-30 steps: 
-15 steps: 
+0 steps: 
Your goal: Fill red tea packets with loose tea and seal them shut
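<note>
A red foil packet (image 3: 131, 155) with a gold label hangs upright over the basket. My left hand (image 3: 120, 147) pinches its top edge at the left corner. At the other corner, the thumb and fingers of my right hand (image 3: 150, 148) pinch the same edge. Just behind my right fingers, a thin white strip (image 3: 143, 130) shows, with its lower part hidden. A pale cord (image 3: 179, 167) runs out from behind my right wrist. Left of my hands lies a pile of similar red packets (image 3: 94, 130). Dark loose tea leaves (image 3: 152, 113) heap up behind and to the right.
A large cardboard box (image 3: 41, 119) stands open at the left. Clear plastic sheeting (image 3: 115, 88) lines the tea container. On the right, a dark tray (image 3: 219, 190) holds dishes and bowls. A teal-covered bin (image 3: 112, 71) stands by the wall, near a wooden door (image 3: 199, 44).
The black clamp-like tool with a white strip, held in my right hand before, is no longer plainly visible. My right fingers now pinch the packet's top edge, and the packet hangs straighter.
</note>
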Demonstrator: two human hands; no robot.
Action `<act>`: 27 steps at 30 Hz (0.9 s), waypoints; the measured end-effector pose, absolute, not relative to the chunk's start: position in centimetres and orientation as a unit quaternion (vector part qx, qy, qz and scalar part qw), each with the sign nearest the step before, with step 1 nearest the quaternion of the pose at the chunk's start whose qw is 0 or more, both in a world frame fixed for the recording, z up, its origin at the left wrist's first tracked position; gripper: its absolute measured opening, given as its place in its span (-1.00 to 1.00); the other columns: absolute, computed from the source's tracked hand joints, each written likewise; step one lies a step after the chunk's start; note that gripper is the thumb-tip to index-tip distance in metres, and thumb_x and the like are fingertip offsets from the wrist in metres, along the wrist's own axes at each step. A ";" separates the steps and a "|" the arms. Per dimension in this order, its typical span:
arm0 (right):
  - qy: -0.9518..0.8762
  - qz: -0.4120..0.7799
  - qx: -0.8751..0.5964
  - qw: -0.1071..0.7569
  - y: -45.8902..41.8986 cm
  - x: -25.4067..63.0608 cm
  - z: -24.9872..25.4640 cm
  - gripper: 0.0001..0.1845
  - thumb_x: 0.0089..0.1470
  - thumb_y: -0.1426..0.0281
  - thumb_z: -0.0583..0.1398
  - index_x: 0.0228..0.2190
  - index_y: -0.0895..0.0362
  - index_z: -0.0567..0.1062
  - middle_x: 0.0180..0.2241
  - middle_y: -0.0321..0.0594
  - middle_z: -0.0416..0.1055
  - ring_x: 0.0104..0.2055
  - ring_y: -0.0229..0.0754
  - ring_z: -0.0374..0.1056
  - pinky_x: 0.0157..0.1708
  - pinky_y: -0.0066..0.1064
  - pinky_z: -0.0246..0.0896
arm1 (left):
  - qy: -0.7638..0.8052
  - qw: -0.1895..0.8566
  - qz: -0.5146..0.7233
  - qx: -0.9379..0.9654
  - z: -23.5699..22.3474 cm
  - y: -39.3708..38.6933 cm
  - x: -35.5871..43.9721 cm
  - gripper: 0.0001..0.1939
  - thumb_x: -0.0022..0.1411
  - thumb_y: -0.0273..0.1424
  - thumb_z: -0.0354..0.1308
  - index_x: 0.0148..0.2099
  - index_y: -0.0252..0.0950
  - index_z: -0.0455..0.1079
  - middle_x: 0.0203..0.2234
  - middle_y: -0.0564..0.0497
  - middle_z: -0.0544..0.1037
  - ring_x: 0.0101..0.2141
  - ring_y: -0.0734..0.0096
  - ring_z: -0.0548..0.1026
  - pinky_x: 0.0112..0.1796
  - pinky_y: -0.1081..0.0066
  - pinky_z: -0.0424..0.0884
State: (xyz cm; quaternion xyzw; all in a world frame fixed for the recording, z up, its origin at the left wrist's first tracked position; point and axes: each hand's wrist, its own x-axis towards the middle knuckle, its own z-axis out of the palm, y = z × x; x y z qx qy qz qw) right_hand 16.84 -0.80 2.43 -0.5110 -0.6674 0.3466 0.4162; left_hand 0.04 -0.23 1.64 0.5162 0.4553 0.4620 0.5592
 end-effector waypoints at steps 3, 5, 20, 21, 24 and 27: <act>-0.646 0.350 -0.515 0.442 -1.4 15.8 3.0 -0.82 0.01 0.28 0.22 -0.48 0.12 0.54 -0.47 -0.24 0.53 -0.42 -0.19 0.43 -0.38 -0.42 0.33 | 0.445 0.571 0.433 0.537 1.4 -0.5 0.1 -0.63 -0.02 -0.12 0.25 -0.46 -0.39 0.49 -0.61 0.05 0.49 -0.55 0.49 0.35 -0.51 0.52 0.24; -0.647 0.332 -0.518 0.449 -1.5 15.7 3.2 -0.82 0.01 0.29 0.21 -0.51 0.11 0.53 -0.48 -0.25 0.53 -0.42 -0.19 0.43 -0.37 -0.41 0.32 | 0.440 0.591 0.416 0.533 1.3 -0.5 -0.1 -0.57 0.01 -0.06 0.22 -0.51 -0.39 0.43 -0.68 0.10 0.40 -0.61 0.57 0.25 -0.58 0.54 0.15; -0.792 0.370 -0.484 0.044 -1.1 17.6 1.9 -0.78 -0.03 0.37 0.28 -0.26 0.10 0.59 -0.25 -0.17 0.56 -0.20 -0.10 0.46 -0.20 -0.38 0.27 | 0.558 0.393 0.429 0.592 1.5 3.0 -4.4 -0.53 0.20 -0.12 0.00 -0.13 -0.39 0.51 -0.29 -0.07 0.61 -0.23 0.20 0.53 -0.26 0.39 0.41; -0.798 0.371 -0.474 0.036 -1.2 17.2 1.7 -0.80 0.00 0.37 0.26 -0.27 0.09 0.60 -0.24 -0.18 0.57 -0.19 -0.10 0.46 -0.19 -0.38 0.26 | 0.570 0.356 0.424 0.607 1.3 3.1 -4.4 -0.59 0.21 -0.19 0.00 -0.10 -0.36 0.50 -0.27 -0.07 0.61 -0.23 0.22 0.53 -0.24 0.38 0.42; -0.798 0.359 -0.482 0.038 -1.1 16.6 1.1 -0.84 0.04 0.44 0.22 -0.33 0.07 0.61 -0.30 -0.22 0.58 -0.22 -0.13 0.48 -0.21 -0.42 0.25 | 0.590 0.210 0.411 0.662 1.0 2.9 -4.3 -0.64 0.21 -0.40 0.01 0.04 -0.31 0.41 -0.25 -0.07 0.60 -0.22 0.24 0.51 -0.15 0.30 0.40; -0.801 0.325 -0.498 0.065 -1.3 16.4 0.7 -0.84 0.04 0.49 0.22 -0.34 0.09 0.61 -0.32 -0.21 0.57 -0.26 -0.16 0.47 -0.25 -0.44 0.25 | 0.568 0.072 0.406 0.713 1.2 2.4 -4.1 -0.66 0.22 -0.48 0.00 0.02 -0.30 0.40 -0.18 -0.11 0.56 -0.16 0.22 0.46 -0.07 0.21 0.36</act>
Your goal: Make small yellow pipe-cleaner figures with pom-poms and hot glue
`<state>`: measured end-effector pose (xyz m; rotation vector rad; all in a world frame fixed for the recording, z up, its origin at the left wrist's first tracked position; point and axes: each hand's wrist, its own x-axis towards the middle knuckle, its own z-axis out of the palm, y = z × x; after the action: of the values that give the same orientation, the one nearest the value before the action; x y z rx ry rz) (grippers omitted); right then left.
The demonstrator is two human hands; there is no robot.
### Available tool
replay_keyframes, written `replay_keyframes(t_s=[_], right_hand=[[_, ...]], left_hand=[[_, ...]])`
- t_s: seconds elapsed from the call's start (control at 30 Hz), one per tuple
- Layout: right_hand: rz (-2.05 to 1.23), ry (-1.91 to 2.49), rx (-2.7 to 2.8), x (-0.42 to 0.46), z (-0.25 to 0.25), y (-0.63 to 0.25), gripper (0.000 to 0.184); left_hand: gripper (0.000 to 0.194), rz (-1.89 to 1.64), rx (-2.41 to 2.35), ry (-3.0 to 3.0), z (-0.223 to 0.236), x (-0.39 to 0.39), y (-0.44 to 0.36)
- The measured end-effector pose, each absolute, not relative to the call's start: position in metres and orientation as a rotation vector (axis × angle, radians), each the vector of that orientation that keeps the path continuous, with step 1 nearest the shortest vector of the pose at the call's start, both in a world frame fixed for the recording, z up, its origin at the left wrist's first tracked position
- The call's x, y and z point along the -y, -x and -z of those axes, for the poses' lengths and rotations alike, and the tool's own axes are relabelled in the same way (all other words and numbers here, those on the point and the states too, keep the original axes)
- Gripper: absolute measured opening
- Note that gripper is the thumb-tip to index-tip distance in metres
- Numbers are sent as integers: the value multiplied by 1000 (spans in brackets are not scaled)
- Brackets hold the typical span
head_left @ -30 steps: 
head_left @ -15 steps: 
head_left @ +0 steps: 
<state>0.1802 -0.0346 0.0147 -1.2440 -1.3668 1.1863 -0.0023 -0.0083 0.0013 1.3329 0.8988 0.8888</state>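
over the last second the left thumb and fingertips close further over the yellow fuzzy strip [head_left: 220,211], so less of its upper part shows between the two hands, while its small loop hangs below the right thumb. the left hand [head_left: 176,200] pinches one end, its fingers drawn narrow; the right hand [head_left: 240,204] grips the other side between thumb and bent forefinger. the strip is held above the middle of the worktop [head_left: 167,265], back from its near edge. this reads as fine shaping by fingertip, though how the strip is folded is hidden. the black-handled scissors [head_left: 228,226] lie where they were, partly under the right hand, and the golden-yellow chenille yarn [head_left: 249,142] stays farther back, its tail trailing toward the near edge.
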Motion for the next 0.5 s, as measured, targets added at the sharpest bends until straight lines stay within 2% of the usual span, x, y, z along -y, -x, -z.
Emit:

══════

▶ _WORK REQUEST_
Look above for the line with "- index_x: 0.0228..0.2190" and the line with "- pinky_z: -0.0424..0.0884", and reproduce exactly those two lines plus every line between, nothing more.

▶ _ANSWER AREA_
  - index_x: 0.0228..0.2190
  - index_y: -0.0895..0.0362
  - index_z: -0.0567..0.1062
  - middle_x: 0.0180..0.2241
  - middle_y: -0.0321..0.0594
  - middle_z: -0.0416..0.1055
  - ring_x: 0.0104..0.2055
  - ring_y: -0.0229..0.0754
  - ring_z: -0.0374..0.1056
  - pinky_x: 0.0157..0.1708
  - pinky_y: -0.0066..0.1064
  - pinky_z: -0.0246..0.0896
arm1 (left):
  - qy: -0.7638..0.8052
  - qw: -0.1895..0.8566
  - qz: -0.5146..0.7233
  - qx: -0.9379..0.9654
  - z: -23.5699..22.3474 cm
  - y: -39.3708..38.6933 cm
  - x: -35.5871..43.9721 cm
  - gripper: 0.0001..0.1939
  - thumb_x: -0.0022..0.1411
  - thumb_y: -0.0273..0.1424
  - thumb_z: -0.0354..0.1308
  - index_x: 0.0148..0.2099
  - index_y: -0.0252..0.0950
  - index_z: -0.0455..0.1079
  - middle_x: 0.0203..0.2234
  - middle_y: -0.0564..0.0497
  - middle_z: -0.0544..0.1037
  - ring_x: 0.0101..0.2141
  - ring_y: -0.0734..0.0096
  - ring_z: -0.0548..0.1026
  - pinky_x: 0.0112..0.1796
  - pinky_y: -0.1081..0.0066
  - pinky_z: -0.0424..0.0884

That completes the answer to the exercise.